* **THE PROBLEM**
For each line in the data below that holds "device", return a copy.

- - - - -

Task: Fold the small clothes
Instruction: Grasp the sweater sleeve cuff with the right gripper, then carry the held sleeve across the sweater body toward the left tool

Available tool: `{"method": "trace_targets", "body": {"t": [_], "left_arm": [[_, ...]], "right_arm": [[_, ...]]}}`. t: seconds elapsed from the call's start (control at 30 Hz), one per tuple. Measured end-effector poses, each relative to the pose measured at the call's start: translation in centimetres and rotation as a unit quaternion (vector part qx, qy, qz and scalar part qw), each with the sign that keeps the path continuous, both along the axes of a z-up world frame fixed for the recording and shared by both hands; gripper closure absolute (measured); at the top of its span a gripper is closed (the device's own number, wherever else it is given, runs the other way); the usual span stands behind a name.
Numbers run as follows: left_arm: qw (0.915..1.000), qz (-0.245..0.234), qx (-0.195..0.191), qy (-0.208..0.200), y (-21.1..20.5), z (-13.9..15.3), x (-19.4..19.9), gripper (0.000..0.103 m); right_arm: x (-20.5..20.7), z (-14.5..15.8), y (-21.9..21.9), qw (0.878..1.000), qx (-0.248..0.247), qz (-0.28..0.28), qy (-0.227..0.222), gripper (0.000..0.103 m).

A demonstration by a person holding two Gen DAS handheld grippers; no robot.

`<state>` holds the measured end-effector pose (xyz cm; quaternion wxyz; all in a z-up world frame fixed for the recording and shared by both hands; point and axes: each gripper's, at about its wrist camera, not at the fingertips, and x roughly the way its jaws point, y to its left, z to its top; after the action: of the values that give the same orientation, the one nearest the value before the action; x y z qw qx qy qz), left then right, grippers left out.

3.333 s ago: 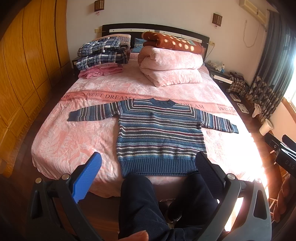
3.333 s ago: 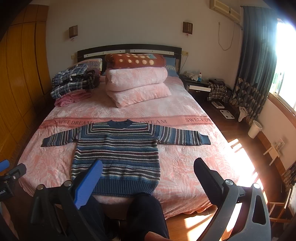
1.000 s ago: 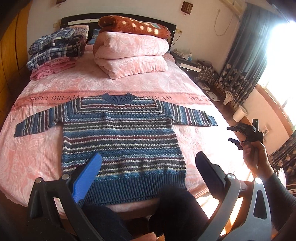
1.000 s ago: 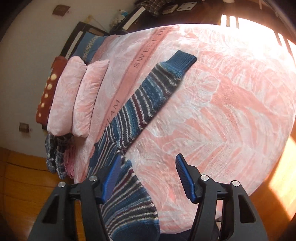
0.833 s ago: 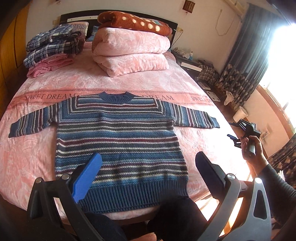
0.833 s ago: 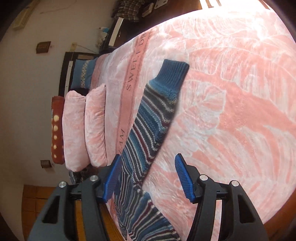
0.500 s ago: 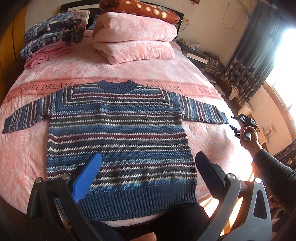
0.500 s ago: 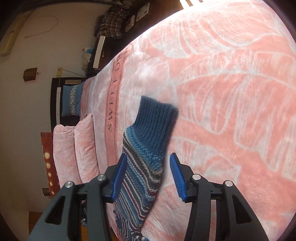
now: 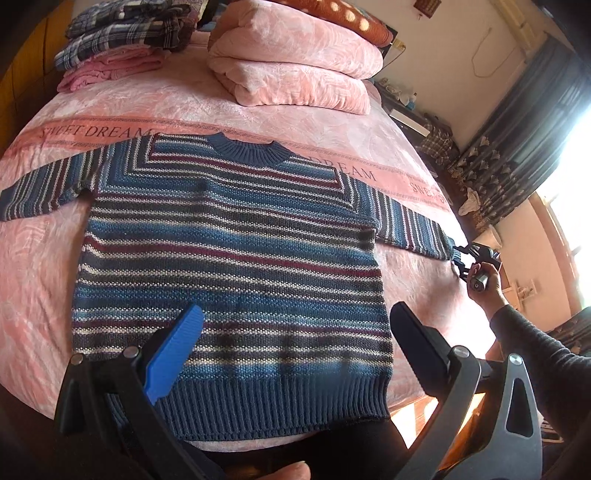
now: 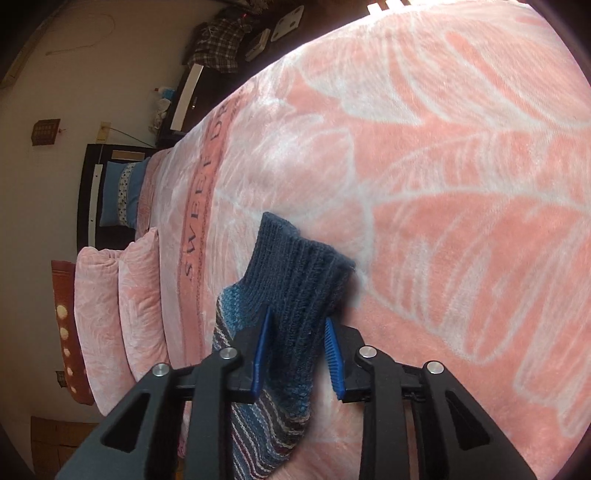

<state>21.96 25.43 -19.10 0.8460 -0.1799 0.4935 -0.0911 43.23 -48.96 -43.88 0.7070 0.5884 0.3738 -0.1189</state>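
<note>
Striped blue knit sweater [image 9: 229, 258] lies flat, face up, sleeves spread, on the pink bed [image 9: 37, 280]. At its right cuff [image 10: 295, 269] the right hand-held gripper [image 10: 297, 354] has its blue pads on either side of the ribbing, gripping it. Left hand-held gripper [image 9: 295, 339] hangs wide apart above the hem.

Pink leaf-patterned bedspread [image 9: 310, 122] lettered "SWEET DREAM"; folded pink quilt [image 9: 295, 74] near the headboard, brown spotted pillow [image 9: 354, 22] on it; plaid and pink folded clothes [image 9: 118, 44] stacked beside; dark patterned curtain [image 9: 524, 147] at the window.
</note>
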Motion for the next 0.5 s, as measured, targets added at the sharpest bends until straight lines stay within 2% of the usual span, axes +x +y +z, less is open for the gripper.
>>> {"method": "trace_targets", "body": {"t": [0.1,0.27,0.5], "left_arm": [[0.9996,0.006,-0.022,0.015,0.8,-0.3,0.1,0.003],[0.9980,0.023,-0.055,0.019,2.3,-0.1,-0.2,0.003],[0.9961,0.040,-0.079,-0.004,4.0,1.2,-0.5,0.003]], "right_arm": [[0.0,2.2,0.2,1.000,-0.026,0.006,-0.016,0.091],[0.8,8.0,2.2,0.994,-0.086,0.047,-0.051,0.092],[2.4,16.0,6.9,0.978,-0.149,0.106,-0.105,0.093]]}}
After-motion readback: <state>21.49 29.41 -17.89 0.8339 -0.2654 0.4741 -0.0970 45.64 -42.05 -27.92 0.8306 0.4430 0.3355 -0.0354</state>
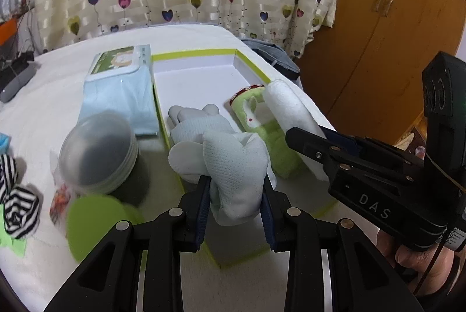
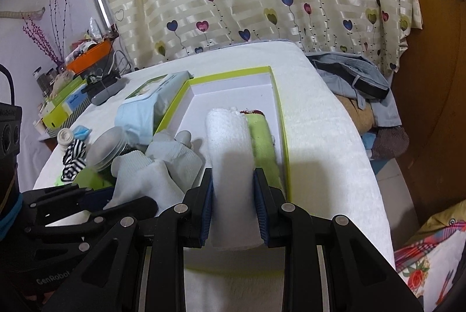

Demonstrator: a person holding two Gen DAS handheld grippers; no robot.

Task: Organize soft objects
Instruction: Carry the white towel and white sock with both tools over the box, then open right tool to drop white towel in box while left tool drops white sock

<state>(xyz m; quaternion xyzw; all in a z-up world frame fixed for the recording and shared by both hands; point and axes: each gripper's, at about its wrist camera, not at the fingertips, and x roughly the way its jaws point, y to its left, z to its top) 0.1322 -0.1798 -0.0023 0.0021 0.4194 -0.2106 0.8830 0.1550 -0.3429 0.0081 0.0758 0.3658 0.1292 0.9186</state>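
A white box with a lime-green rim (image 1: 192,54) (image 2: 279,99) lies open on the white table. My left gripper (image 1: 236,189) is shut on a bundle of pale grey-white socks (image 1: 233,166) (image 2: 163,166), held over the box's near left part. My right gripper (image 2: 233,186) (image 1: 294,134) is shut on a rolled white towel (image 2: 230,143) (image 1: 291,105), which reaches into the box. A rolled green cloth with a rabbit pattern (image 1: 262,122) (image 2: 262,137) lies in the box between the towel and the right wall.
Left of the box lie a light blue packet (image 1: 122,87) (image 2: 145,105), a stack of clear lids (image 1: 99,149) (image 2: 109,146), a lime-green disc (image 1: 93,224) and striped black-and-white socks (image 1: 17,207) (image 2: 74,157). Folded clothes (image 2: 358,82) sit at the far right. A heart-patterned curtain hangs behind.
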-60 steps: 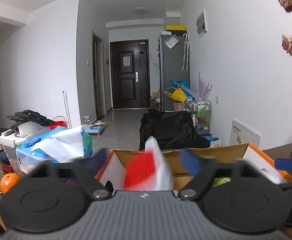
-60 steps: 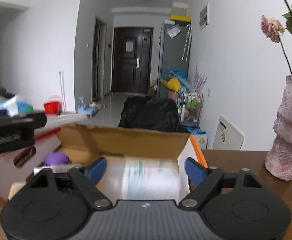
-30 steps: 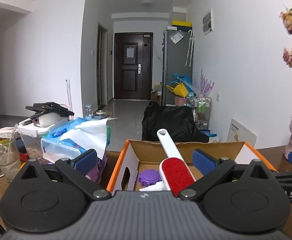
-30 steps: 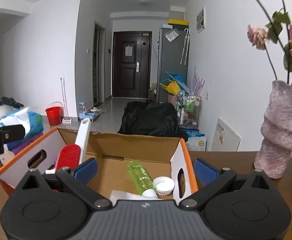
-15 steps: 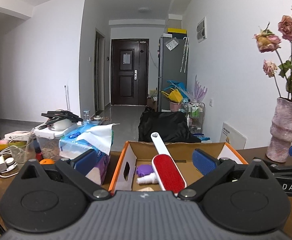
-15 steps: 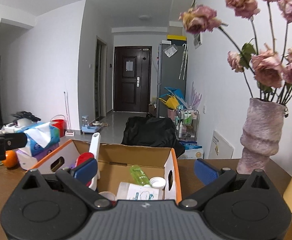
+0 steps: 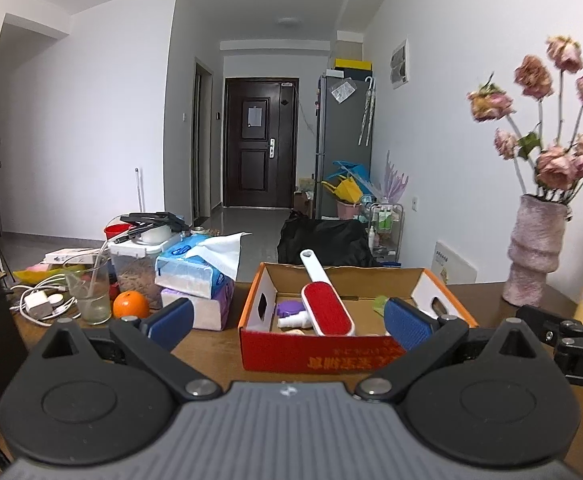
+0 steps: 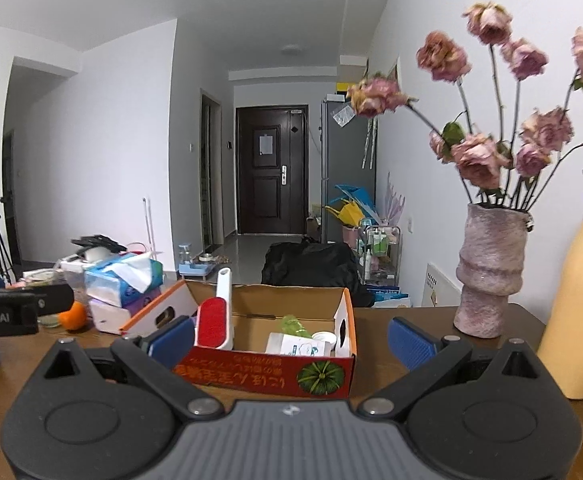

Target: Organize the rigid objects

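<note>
The open red-and-orange cardboard box (image 7: 315, 354) sits on the brown wooden worktop (image 7: 215, 364), and the red-faced lint brush with a white handle (image 7: 325, 306) lies tilted inside it, its handle sticking up over the far wall. Beside the brush in the box lie a purple cap (image 7: 287, 307) and a small white bottle (image 7: 293, 321); toward the right side are a green plastic bottle (image 8: 291, 325), a white round lid (image 8: 324, 337) and a white printed packet (image 8: 296, 346).

The left gripper (image 7: 287, 326) is held level, just near of the box, its blue-padded fingers (image 7: 170, 320) spread wide with nothing between them. The right gripper (image 8: 289, 340) is level too, aimed at the box's near wall, fingers (image 8: 411, 343) wide apart and empty.

Compared with a second ago, both grippers have drawn back toward the near side: the box's printed front face now shows in full, where before the cameras looked down into it. Two seconds ago the brush was between the left fingers and a packet between the right ones; both now rest in the box.

Left of the box are stacked tissue packs (image 7: 197, 276), an orange fruit (image 7: 131, 305) and a clear glass (image 7: 89, 294). To the right stand a pink textured vase of dried roses (image 8: 491, 272) and a tall cream bottle (image 8: 581, 300).
</note>
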Motion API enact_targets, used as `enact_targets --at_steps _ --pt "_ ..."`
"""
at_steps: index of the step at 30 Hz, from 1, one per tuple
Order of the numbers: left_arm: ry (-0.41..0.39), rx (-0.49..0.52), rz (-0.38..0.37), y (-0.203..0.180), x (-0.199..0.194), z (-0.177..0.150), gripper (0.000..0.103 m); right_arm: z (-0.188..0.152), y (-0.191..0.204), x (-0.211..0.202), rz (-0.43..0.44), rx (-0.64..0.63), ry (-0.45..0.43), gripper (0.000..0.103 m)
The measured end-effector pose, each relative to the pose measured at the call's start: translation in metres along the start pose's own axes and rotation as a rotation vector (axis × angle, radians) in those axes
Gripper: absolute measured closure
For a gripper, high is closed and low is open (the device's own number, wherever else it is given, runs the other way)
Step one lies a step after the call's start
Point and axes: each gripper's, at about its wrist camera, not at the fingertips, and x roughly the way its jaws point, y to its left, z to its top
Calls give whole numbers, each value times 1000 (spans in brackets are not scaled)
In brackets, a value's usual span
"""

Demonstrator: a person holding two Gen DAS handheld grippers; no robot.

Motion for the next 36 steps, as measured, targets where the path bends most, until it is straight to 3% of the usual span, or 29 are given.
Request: enact_targets --at_steps 21,29,36 --pt "-19 1 -26 -10 -209 -51 0 -43 3 -224 1 8 -70 0" --pt "2 -4 -25 -9 -239 -67 0 -57 9 -258 7 -7 -70 0" --pt "-3 -9 -25 -6 -247 -71 0 -59 10 -263 5 -9 -67 0"
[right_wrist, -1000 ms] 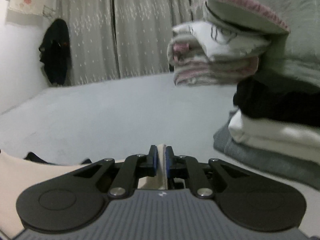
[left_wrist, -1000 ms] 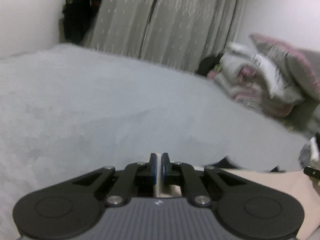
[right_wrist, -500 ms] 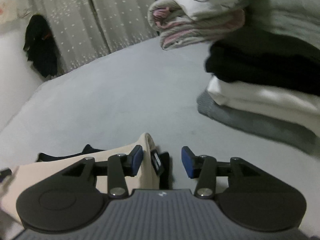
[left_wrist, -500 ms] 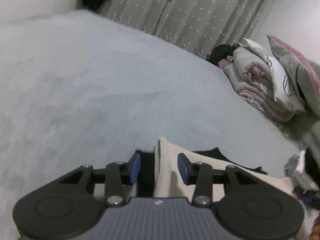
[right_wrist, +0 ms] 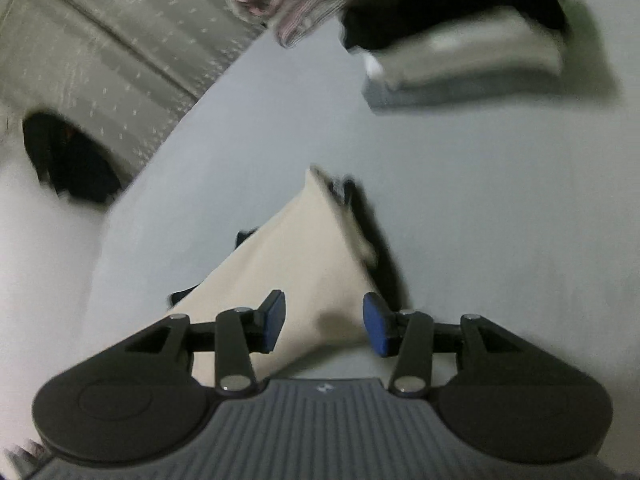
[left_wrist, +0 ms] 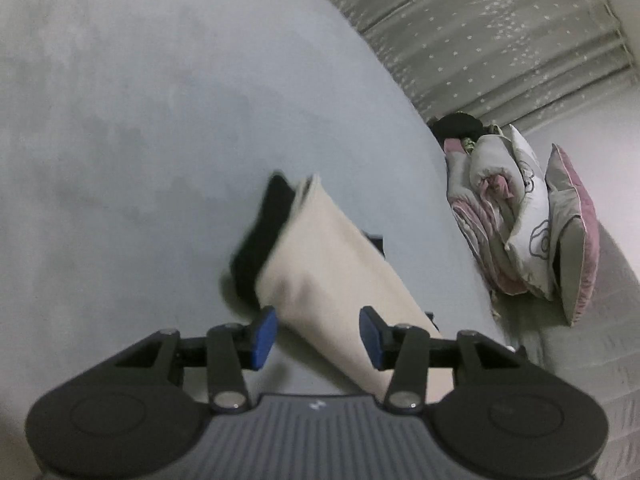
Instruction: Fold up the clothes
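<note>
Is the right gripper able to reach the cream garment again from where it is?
Probably yes: the right tongs stand open just over the cream garment, and nothing lies between them.

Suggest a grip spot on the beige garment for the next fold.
Probably its two far corners, one per gripper: left gripper on the corner at, right gripper on the one at. Come in low from the outer sides, since the beige garment lies flat on the bed with layered edges exposed there.

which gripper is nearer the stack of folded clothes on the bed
Right. The stack of folded clothes lies ahead of the open right gripper, across bare bed. The open left gripper, over the beige garment, does not see the stack.
</note>
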Tool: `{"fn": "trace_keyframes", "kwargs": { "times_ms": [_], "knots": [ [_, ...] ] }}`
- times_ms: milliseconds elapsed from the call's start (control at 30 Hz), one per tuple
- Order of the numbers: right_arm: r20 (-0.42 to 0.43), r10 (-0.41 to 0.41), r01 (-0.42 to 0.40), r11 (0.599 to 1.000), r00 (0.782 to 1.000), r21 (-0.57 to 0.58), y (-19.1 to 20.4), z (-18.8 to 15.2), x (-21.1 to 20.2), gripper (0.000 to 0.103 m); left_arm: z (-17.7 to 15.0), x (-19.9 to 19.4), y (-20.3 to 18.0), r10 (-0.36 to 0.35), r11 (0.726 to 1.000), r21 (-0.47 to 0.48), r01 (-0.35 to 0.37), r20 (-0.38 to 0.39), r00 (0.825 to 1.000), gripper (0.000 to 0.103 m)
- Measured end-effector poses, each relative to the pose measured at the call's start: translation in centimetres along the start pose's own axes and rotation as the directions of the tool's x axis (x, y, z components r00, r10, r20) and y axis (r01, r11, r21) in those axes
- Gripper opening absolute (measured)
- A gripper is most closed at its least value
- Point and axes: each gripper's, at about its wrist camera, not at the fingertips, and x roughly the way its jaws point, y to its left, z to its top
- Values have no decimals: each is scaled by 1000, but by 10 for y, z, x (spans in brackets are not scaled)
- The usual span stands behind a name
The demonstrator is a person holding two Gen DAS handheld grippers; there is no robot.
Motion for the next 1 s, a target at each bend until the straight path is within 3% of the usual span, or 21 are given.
{"fn": "trace_keyframes", "kwargs": {
  "times_ms": [133,300,467,633,733,867,1000],
  "knots": [
    [-29,99,-94,984,995,150,-13,-22,6,47,-17,17,9,-36,994,-102,35,-6,999,49],
    [10,174,-169,938,985,302,-28,-36,33,47,-26,37,11,-40,986,-155,54,92,995,49],
    [145,175,-212,929,974,302,-29,-25,43,47,-26,48,14,-45,981,-175,82,206,977,48],
    [215,179,-244,912,960,330,-33,-18,48,47,-27,51,17,-44,982,-164,95,291,956,43],
    [244,170,-245,915,955,319,-34,-20,48,39,-24,50,18,-49,983,-157,100,303,952,41],
    [264,138,-213,936,955,281,-31,-24,46,28,-24,47,19,-39,984,-153,91,315,948,29],
    [295,96,-167,960,951,225,-22,-31,42,24,-25,40,16,-23,985,-157,73,301,953,26]
  ]
}}
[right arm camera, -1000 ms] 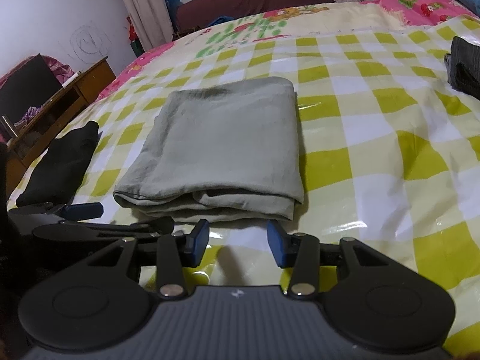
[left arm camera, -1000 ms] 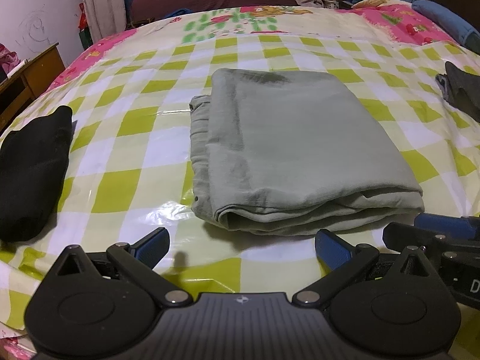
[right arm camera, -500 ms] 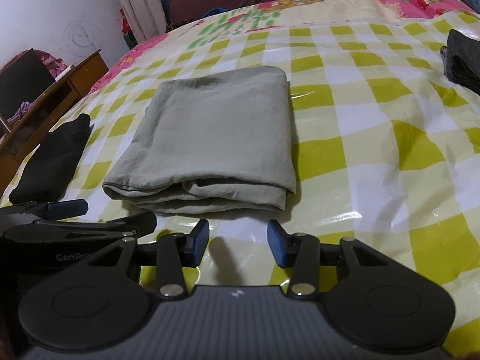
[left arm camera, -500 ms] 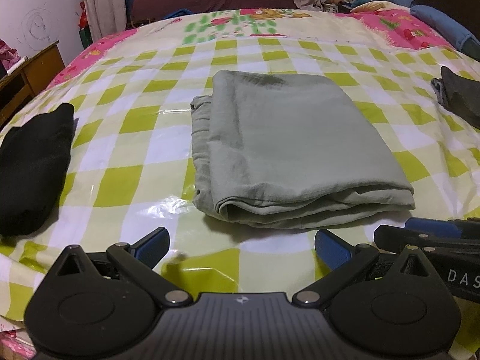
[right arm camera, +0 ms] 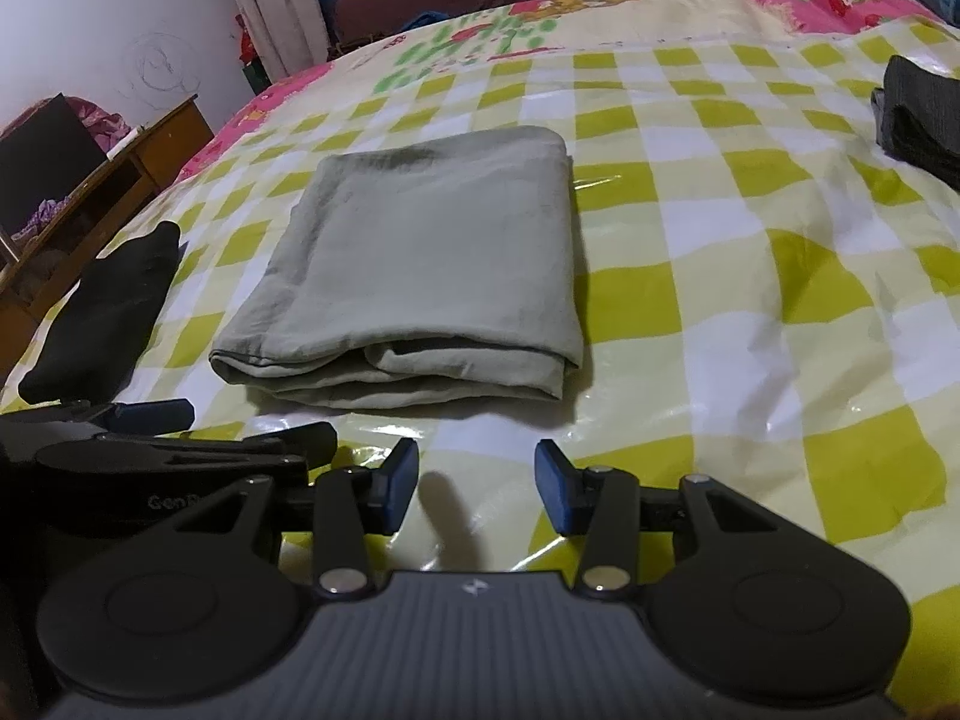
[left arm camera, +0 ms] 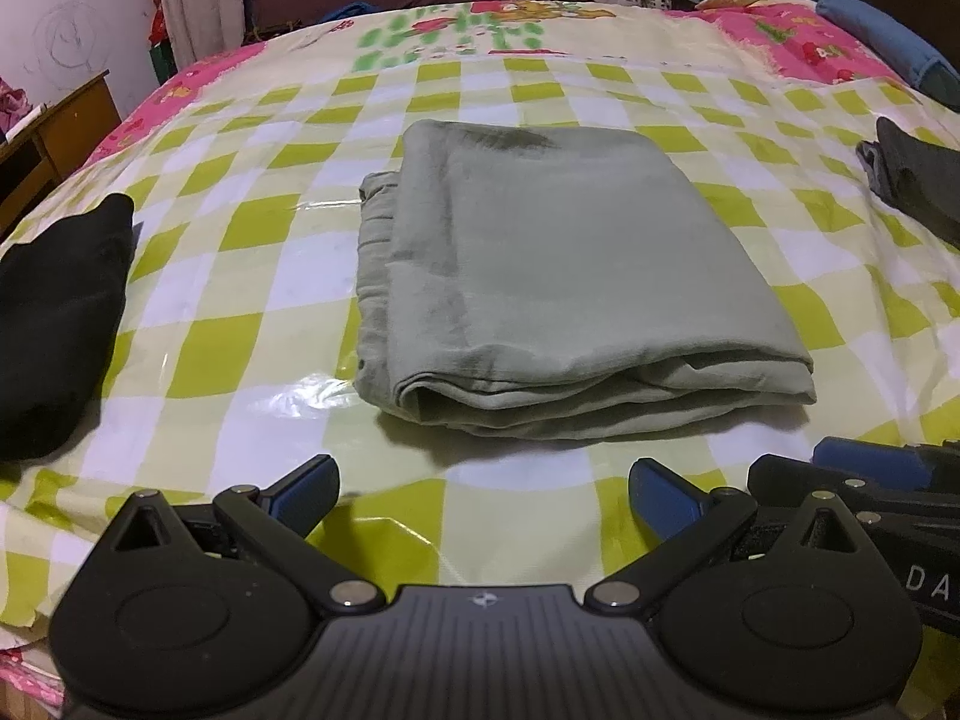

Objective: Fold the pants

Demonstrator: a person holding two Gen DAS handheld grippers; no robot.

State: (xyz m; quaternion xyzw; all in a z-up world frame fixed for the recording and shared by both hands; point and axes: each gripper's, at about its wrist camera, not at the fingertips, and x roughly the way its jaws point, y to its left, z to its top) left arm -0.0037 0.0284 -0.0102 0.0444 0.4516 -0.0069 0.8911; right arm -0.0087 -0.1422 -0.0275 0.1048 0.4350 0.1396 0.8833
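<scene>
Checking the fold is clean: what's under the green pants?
The green pants lie folded on the checkered plastic cover, stacked layers showing at the near edge. Whatever lies beneath the bundle is covered.

Indoor light is dim and warm, leaving colours muted and grainy. Glare streaks shine on the glossy checked bed cover (left arm camera: 312,393), and also ahead of the right gripper (right arm camera: 475,483). Soft shadows sit under the folded pants (left arm camera: 558,264). Fisheye bending curves the edges, with dark vignetted corners.
</scene>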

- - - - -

* **EXERCISE SOLUTION**
Available tool: `{"method": "trace_targets", "body": {"t": [_], "left_arm": [[_, ...]], "right_arm": [[_, ...]]}}`. t: seconds elapsed from the call's start (control at 30 Hz), one per tuple. Measured end-effector poses, each relative to the pose measured at the call's start: translation in centimetres and rotation as a unit quaternion (vector part qx, qy, qz and scalar part qw), each with the sign that keeps the path continuous, both along the axes of a z-up world frame fixed for the recording and shared by both hands; gripper closure absolute (measured); at the top of its span a gripper is closed (the device's own number, wherever else it is given, runs the other way); the usual span stands behind a name.
For a gripper, high is closed and low is open (the device's own number, wherever else it is given, runs the other way)

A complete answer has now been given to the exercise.